Agnés Geoffray

13 fragments (2014)





Agnés Geoffray’s 13 fragments is a photo installation composed of thirteen slides representing details of a larger image, and one print of the larger image displayed separately.

The original image is a scene dating to the period of French Liberation after World War II whose source and author are unknown: it depicts a woman, stripped naked and being paraded in the street by a crowd of men.  

Agnés Geoffray chooses to reappropriate an image of a shared history that she purchased online, and by means of cropping and reframing, she refocuses the viewers´ attention on small details: the facial expression of certain people in the crowd, the gesture of hands, a tie, a group of American soldiers observing impassible the scene from further away.

These small details are implicit or explicit indicators of the various types of violence the image contains: the violence of the state against its citizens, the violence of men against women, military violence. The smiles in the crowd are those of the people laughing in excitement as the woman publicly humiliated while paraded in the street as a punishment; the hands are pointing, or forcibly grabbing wrists and arms to refrain the victim from escape.

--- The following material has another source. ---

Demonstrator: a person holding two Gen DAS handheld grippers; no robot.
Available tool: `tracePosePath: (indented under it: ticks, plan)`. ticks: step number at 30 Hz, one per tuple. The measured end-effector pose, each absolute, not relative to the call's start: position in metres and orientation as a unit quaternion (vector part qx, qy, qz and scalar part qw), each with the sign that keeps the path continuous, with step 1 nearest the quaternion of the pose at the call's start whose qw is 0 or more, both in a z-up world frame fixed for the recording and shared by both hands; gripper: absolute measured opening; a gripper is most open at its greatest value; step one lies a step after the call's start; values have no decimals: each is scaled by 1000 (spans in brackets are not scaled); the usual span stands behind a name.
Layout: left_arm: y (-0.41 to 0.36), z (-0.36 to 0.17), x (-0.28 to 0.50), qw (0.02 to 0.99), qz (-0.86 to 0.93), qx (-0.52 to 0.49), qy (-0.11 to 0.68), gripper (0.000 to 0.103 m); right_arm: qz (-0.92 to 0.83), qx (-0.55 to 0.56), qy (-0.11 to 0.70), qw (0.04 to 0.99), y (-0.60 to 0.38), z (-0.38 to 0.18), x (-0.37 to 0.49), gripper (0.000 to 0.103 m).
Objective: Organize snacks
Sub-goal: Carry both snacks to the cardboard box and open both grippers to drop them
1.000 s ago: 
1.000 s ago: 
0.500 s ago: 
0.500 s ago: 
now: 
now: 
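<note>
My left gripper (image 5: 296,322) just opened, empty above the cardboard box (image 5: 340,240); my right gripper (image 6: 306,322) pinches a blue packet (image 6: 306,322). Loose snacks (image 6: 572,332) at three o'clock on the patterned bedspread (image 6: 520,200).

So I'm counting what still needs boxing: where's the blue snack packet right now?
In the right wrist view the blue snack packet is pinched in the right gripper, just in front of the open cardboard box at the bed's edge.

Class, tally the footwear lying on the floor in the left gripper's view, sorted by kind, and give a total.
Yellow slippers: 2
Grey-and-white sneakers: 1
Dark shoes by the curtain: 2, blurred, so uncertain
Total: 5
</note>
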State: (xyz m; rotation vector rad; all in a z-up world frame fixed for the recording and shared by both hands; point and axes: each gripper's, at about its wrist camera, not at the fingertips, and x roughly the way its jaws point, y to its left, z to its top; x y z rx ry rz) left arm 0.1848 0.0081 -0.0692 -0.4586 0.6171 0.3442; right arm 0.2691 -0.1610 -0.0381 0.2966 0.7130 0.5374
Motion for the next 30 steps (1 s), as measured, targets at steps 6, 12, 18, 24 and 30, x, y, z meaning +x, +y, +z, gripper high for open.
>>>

The intention behind the intervention of Agnés Geoffray is to show the ambivalence of violence: fragmenting the horror is an attempt to make it less powerful, to soften the violence of history, while revealing the signs of it.

Refocusing the gaze of the viewer is a strategy that makes history alive in the present and brings forward the dismissed story of the cruel punishments women deemed to be collaborators of the regime were subject to.

The work is ultimately an attemp to offer a symbolic reparation towards the women that were victims of such injustice.